#### Exercise:
Below is a listing with pictures in it. Copy it exactly without them.

#### Collected data:
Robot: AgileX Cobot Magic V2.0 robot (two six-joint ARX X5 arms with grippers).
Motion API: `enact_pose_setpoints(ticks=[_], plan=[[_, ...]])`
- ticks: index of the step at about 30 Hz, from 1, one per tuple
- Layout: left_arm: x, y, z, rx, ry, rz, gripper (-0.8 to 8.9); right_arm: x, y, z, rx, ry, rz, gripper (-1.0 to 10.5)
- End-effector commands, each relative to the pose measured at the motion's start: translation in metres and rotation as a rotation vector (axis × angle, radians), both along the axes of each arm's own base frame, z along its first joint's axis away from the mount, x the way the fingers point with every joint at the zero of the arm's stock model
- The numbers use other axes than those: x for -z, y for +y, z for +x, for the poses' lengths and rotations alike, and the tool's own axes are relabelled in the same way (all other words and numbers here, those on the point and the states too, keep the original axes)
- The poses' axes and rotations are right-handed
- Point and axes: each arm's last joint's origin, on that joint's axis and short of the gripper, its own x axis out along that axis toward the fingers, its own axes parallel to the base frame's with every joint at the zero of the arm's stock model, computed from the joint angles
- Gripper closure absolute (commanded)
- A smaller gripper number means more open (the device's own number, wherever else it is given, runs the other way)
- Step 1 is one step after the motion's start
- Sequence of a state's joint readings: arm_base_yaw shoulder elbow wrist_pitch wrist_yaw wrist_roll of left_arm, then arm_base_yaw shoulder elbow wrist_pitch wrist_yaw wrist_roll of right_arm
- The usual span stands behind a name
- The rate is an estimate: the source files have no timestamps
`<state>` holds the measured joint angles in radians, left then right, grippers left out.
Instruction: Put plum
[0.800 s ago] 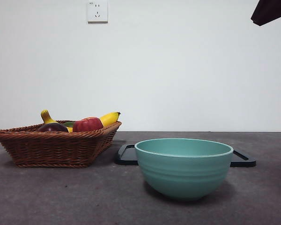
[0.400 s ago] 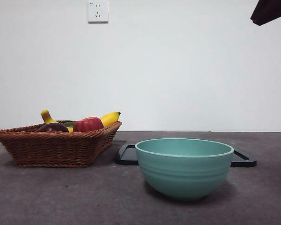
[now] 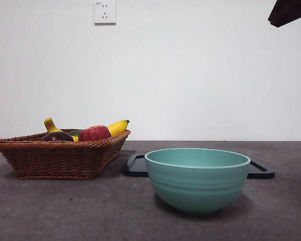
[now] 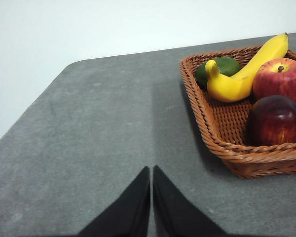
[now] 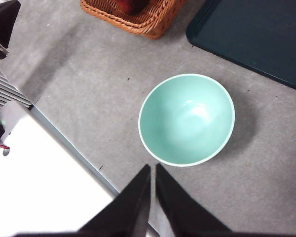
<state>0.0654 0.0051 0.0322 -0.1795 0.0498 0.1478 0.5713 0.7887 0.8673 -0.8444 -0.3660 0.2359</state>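
Nothing has moved since a second ago: the basket, the bowl and the dark tip at the upper corner of the front view sit just where they were.

The plum [image 4: 275,120] lies in the basket [image 4: 214,126], near its corner, touching the apple [image 4: 280,78] beside it. From the front the plum [image 3: 56,136] shows only as a dark dome above the rim, at the left end of the fruit, with the apple [image 3: 94,133] to its right. A banana [image 4: 246,71] lies across the basket behind the two fruits, and a green fruit [image 4: 221,68] sits in the far corner, partly hidden by the banana's stem end.

The left gripper [image 4: 151,177] hangs above bare table [image 4: 98,128], well apart from the basket; its jaws are pressed together and hold nothing.

The bowl [image 3: 197,178] stands on the table in front of a dark tray [image 3: 135,165], to the right of the basket [image 3: 60,158]. It has nothing in it. The right gripper [image 5: 153,175] hangs high over the table's near edge, just beside the bowl [image 5: 186,119], with its jaws closed to a thin slit and nothing between them. A white socket [image 3: 104,12] is on the wall.
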Motion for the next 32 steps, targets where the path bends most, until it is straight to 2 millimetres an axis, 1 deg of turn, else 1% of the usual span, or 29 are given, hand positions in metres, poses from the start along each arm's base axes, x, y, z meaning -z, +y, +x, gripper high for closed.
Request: enact_pose_setpoints(ticks=[1, 18, 22, 24, 27, 30, 32], plan=[[0.008, 0.000, 0.001, -0.005, 0.026, -0.004, 8.06, -0.006, 0.002, 0.001, -0.014, -0.025, 0.010, 9.4], [0.008, 0.000, 0.001, -0.005, 0.027, -0.004, 8.06, -0.006, 0.002, 0.000, -0.015, -0.028, 0.010, 9.4], [0.008, 0.000, 0.001, -0.005, 0.026, -0.004, 8.06, -0.012, -0.005, 0.002, -0.005, -0.170, -0.024, 9.4], [0.008, 0.000, 0.001, -0.005, 0.027, -0.004, 8.06, -0.017, -0.011, 0.005, 0.049, -0.254, -0.028, 9.4], [0.008, 0.000, 0.001, -0.005, 0.027, -0.004, 8.06, -0.022, -0.024, 0.009, 0.158, -0.394, -0.003, 9.4], [0.008, 0.000, 0.001, -0.005, 0.027, -0.004, 8.06, -0.020, -0.042, 0.006, 0.266, -0.504, 0.001, 9.4], [0.008, 0.000, 0.001, -0.005, 0.027, -0.004, 8.06, -0.010, -0.056, 0.000, 0.359, -0.607, -0.019, 9.4]])
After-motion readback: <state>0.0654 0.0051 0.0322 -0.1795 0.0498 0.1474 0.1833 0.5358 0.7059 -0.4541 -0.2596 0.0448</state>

#### Exercise solution:
Robot: AgileX Cobot Magic V2.0 robot (two six-joint ARX X5 arms with grippers).
Motion API: `enact_pose_setpoints(ticks=[_], plan=[[_, ...]])`
- ticks: index of the step at about 30 Hz, from 1, one per tuple
- Layout: left_arm: x, y, z, rx, ry, rz, gripper (-0.8 to 8.9); right_arm: x, y, z, rx, ry, rz, gripper (-1.0 to 10.5)
- End-effector commands, each relative to the pose measured at the motion's start: translation in metres and rotation as a rotation vector (axis × angle, radians), both along the axes of each arm's own base frame, z along its first joint's axis away from the mount, x the way the fingers point with every joint at the zero of the arm's stock model
- The numbers use other axes than those: x for -z, y for +y, z for +x, for the poses' lengths and rotations alike, and the tool's own axes are relabelled in the same way (all other words and numbers here, those on the point and the states too, keep the original axes)
- The poses' axes and rotations are right-handed
- Point and axes: each arm's last joint's origin, on that joint's axis and short of the gripper, its own x axis out along that axis toward the fingers, its own axes parallel to the base frame's with every joint at the zero of the arm's stock model, computed from the joint angles
- Gripper closure absolute (commanded)
- A smaller gripper number means more open (the device's own number, wherever else it is given, runs the other way)
- Step 1 is one step after the motion's start
- Sequence of a state's joint readings: arm_base_yaw shoulder elbow wrist_pitch wrist_yaw wrist_roll of left_arm, then arm_base_yaw shoulder elbow wrist_pitch wrist_yaw wrist_roll of right_arm
- The usual span stands behind a name
- The rate is an estimate: the source files have no timestamps
`<state>` holds the measured joint angles in radians, left then right, grippers left out.
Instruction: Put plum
[0.800 s ago] 
[0.400 s ago] 
[now] 
[now] 
[now] 
<state>0.0654 0.0051 0.0322 -0.1795 0.0498 0.1478 0.5713 0.7887 0.8673 -0.8444 -0.3660 0.2359</state>
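Nothing has moved since a second ago: the basket, the bowl and the dark tip at the upper corner of the front view sit just where they were.

The plum [image 4: 275,120] lies in the basket [image 4: 214,126], near its corner, touching the apple [image 4: 280,78] beside it. From the front the plum [image 3: 56,136] shows only as a dark dome above the rim, at the left end of the fruit, with the apple [image 3: 94,133] to its right. A banana [image 4: 246,71] lies across the basket behind the two fruits, and a green fruit [image 4: 221,68] sits in the far corner, partly hidden by the banana's stem end.

The left gripper [image 4: 151,177] hangs above bare table [image 4: 98,128], well apart from the basket; its jaws are pressed together and hold nothing.

The bowl [image 3: 197,178] stands on the table in front of a dark tray [image 3: 135,165], to the right of the basket [image 3: 60,158]. It has nothing in it. The right gripper [image 5: 153,175] hangs high over the table's near edge, just beside the bowl [image 5: 186,119], with its jaws closed to a thin slit and nothing between them. A white socket [image 3: 104,12] is on the wall.
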Motion for the next 32 steps, targets where the path bends most, until it is straight to 2 millimetres an axis, 1 deg of turn, else 1% of the usual span, or 29 are given, hand positions in metres, poses from the start along each arm's base axes, x, y, z meaning -z, +y, +x, gripper high for closed.
Request: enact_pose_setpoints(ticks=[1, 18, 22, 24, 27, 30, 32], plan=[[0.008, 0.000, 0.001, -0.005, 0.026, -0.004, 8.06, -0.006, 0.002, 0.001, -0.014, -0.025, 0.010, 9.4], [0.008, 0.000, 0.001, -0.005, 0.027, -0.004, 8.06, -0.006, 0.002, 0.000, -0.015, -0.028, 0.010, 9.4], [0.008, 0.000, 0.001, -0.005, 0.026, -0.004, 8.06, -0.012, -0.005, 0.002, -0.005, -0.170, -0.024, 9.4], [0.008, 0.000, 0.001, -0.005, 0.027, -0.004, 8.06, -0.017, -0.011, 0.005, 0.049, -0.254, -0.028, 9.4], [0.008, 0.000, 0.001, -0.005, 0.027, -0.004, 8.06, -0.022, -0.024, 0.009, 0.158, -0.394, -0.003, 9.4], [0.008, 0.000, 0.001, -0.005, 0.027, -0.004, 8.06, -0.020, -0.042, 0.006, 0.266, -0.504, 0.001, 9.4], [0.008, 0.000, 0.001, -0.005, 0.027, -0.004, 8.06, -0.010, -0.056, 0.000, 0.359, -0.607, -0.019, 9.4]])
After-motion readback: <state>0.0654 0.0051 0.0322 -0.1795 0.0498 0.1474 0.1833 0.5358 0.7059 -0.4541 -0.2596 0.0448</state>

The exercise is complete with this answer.